Segment Open

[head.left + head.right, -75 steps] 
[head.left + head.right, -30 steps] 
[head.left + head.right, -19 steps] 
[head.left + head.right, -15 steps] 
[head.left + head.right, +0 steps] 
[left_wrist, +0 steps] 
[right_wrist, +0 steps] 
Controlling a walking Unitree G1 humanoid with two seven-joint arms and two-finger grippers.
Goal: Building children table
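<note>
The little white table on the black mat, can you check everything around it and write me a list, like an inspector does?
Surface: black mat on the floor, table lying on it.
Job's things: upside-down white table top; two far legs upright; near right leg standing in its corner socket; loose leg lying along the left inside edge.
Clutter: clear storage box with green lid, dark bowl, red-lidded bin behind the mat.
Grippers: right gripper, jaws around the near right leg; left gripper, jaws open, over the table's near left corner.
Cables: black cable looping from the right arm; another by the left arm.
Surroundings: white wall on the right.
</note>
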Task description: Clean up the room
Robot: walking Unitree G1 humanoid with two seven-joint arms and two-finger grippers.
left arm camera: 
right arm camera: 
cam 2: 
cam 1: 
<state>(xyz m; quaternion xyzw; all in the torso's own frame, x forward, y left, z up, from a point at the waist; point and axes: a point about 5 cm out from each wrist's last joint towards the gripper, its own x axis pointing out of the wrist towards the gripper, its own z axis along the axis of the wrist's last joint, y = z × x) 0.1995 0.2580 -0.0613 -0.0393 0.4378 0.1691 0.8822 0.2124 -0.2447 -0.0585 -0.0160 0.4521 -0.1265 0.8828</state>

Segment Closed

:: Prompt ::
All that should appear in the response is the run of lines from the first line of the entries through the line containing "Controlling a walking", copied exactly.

:: Exercise response ::
[head.left + head.right, -75 steps] 
[head.left + head.right, -30 steps] 
[head.left + head.right, -19 steps] 
[head.left + head.right, -15 steps] 
[head.left + head.right, +0 steps] 
[left_wrist, +0 steps] 
[right_wrist, +0 steps] 
Controlling a walking Unitree G1 humanoid with two seven-joint arms and two-finger grippers.

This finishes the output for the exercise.